→ Task goal:
Copy verbatim the block of lines in the entries below whose first line contains "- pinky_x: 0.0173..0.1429" and whose last line contains "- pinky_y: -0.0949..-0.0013". Leave out all other lines.

→ Data to process:
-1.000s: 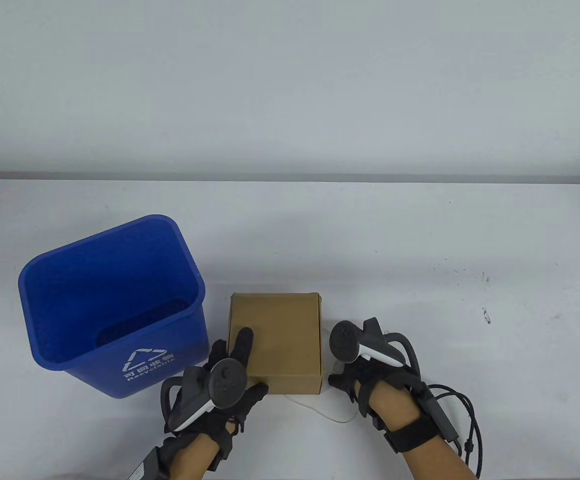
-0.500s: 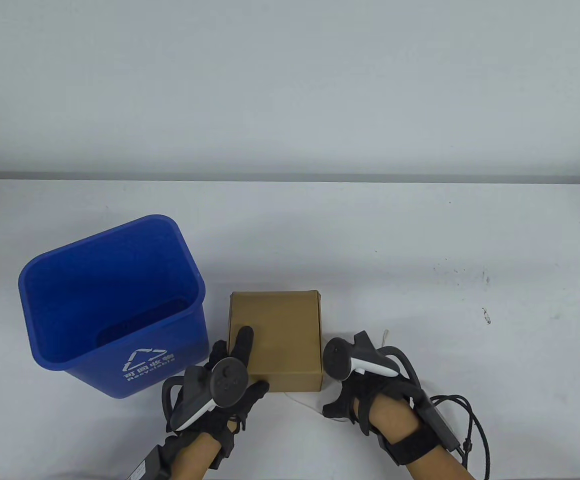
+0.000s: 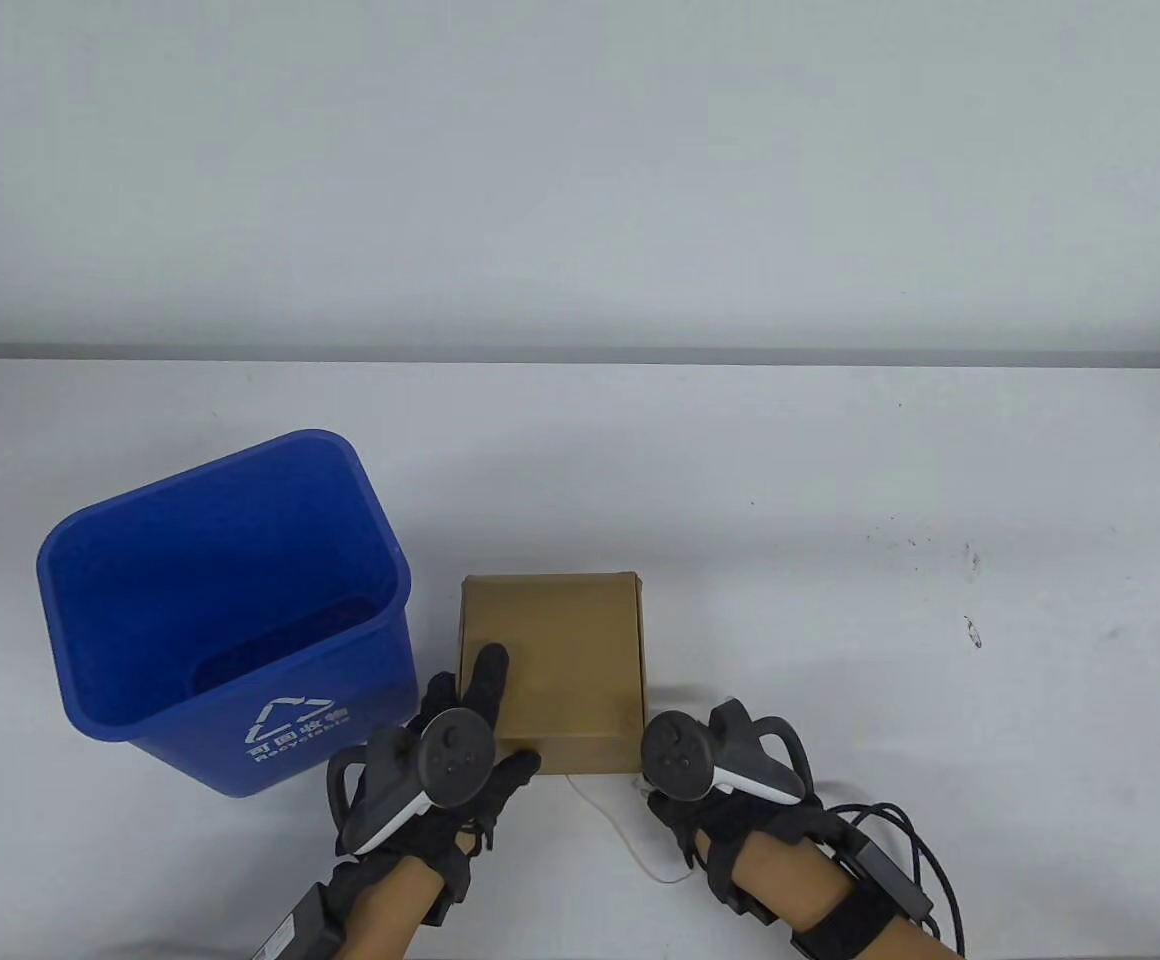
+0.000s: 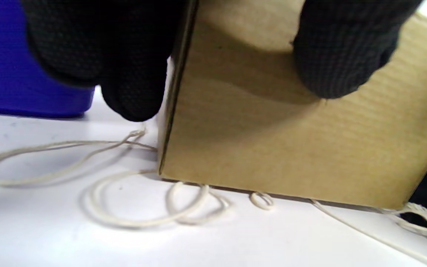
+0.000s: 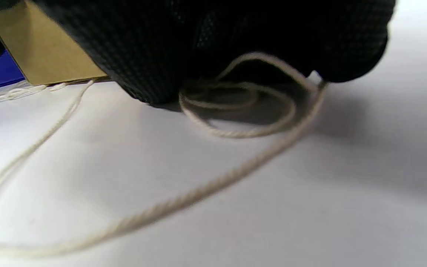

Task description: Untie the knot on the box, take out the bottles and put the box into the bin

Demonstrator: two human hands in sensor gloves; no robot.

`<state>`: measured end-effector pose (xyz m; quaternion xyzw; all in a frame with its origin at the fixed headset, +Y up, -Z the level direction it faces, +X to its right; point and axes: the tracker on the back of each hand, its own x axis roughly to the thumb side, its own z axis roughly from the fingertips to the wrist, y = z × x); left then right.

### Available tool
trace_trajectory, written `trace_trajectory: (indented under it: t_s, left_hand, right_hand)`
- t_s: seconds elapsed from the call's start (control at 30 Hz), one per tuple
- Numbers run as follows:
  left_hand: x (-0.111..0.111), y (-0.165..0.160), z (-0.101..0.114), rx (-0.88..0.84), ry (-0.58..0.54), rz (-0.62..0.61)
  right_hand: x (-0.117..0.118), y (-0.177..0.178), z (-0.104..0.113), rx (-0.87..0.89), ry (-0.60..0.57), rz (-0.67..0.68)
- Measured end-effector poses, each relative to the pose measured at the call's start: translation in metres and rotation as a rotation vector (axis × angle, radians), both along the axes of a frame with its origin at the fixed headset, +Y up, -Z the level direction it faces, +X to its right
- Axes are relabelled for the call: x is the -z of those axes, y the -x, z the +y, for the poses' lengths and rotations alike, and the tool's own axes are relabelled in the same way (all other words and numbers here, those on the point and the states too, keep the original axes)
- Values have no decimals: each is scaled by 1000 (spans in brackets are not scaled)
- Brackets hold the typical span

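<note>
The box (image 3: 550,665) sits on the white table (image 3: 840,600) just right of the blue bin (image 3: 225,610), and its near edge now looks lifted, so that the top face tilts toward the camera more than half a second ago; the far edge has also shifted slightly away. The left hand (image 3: 460,745) holds the box at its near left corner: one finger lies straight along the top, and in the left wrist view the thumb presses the near side while the other fingers (image 4: 124,74) hang down past the left side. The right hand (image 3: 685,800) has drawn back toward the near edge of the table and now lies just off the box's near right corner. In the right wrist view its curled fingers (image 5: 198,44) have the string (image 5: 235,126) gathered in loops beneath them. More loose string trails from under the box across the table (image 4: 143,218).
</note>
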<state>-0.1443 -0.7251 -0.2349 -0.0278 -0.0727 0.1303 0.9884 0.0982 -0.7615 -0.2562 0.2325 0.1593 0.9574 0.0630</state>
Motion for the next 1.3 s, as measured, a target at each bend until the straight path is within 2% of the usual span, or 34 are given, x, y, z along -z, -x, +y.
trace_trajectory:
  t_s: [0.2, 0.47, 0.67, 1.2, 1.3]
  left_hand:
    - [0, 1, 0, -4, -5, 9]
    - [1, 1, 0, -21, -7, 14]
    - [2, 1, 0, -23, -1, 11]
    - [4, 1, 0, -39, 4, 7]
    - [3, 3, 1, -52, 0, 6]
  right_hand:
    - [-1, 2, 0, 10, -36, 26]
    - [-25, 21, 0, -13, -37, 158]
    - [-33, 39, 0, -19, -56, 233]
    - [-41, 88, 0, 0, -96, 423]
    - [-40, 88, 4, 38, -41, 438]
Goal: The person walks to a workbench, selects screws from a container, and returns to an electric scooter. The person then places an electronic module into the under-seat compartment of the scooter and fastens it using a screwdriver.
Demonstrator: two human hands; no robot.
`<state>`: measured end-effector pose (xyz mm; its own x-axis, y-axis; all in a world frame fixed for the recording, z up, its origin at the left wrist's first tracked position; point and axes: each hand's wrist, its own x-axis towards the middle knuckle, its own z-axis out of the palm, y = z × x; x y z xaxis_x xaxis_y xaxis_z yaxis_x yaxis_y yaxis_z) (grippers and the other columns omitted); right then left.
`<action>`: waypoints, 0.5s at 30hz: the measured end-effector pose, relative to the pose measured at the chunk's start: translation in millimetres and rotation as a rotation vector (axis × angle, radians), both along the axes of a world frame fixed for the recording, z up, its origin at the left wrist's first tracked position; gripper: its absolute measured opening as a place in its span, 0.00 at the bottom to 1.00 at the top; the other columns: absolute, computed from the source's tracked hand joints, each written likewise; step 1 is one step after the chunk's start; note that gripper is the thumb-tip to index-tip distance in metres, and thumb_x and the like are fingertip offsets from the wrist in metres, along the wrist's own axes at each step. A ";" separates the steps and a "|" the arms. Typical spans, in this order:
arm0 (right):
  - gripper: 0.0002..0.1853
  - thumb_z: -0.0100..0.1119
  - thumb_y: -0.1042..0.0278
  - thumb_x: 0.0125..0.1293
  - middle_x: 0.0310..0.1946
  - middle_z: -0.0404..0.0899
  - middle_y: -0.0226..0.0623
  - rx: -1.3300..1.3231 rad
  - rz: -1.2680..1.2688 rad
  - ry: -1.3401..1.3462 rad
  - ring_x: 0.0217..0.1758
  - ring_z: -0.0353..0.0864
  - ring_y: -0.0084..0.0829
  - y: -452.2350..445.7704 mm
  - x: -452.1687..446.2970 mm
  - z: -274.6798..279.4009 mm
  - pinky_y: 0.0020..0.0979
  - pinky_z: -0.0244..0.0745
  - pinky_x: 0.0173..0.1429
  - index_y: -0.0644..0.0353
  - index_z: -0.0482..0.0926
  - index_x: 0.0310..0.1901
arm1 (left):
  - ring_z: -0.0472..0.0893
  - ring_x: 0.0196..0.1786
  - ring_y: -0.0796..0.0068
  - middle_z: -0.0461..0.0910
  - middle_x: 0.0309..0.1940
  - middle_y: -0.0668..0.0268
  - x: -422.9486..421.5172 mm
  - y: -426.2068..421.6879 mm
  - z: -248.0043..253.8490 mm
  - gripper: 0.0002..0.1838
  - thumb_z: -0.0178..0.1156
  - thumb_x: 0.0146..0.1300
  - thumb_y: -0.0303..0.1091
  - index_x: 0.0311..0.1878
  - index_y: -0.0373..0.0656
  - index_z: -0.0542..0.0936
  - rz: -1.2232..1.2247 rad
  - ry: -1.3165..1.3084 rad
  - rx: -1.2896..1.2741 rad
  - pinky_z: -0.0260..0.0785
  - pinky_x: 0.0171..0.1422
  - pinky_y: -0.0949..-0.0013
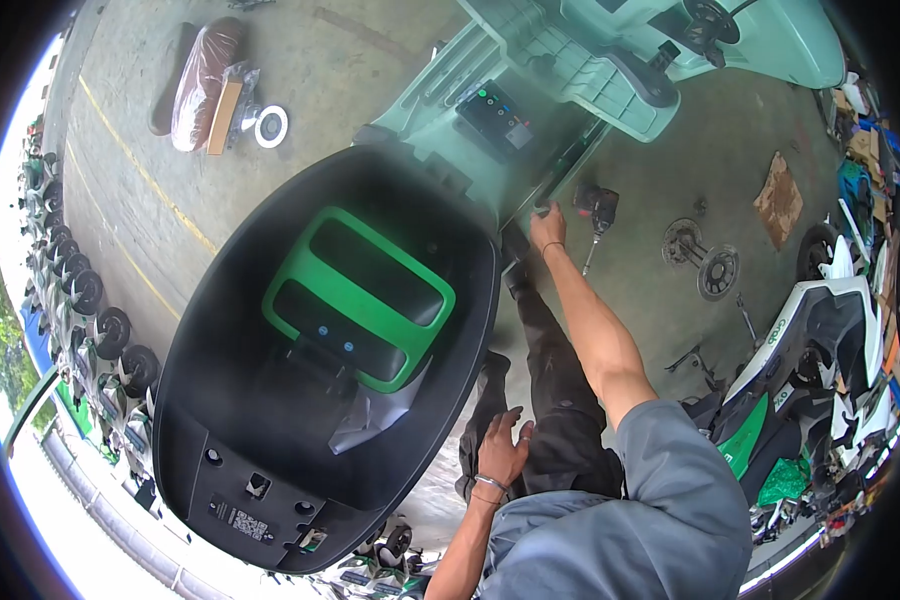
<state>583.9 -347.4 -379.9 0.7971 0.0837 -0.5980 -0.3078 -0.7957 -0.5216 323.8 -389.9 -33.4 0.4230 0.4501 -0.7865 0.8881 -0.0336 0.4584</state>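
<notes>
A pale green scooter body [440, 115] lies open, with a black storage bucket [210, 400] at its rear. A green frame [355, 290] sits inside the bucket. My right hand [547, 228] is closed at the scooter's lower side edge, with a small dark part at its fingertips that is too small to name. Beside that hand, a cordless drill [597, 205] with a long bit rests on the floor. My left hand [505, 450] hangs over my thigh near the bucket's rim, holding nothing, its fingers apart.
Two joined disc parts [700, 258] and a brown cardboard piece [778, 200] lie on the floor at right. A partly stripped scooter [800, 350] stands beyond them. A wrapped seat [207, 85] and a white ring [271, 127] are at upper left. Several scooters line the left side.
</notes>
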 end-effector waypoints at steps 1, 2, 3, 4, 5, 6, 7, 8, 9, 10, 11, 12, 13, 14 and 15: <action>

→ Answer for this exercise:
  - pinky_x: 0.0173..0.1429
  - index_y: -0.0644..0.0353
  - index_z: -0.0482..0.0926
  - index_x: 0.0310..0.1901
arm1 (left):
  - ring_z: -0.0472..0.0893
  - ring_x: 0.0196..0.1786
  - ring_y: -0.0796..0.0068
  - middle_z: -0.0461..0.0910
  - middle_x: 0.0309..0.1940
  - middle_y: -0.0668..0.0268
  - x: -422.9486..421.5172 mm
  - y: -426.2068..421.6879 mm
  - z: -248.0043..253.8490 mm
  - gripper: 0.0002..0.1838
  - thumb_z: -0.0178..0.1156
  - thumb_x: 0.0146..0.1300
  - thumb_y: -0.0303..0.1091
  - index_x: 0.0311..0.1878
  - index_y: -0.0373..0.0656
  - index_z: -0.0542..0.0936
  - rz: -1.2232..1.2247 rad
  - ry: -1.3165..1.3084 rad
  - rx: -1.2896..1.2741 rad
  - pinky_z: -0.0260..0.0785
  - pinky_x: 0.0171..0.1422
  - pinky_y: -0.0949..-0.0013

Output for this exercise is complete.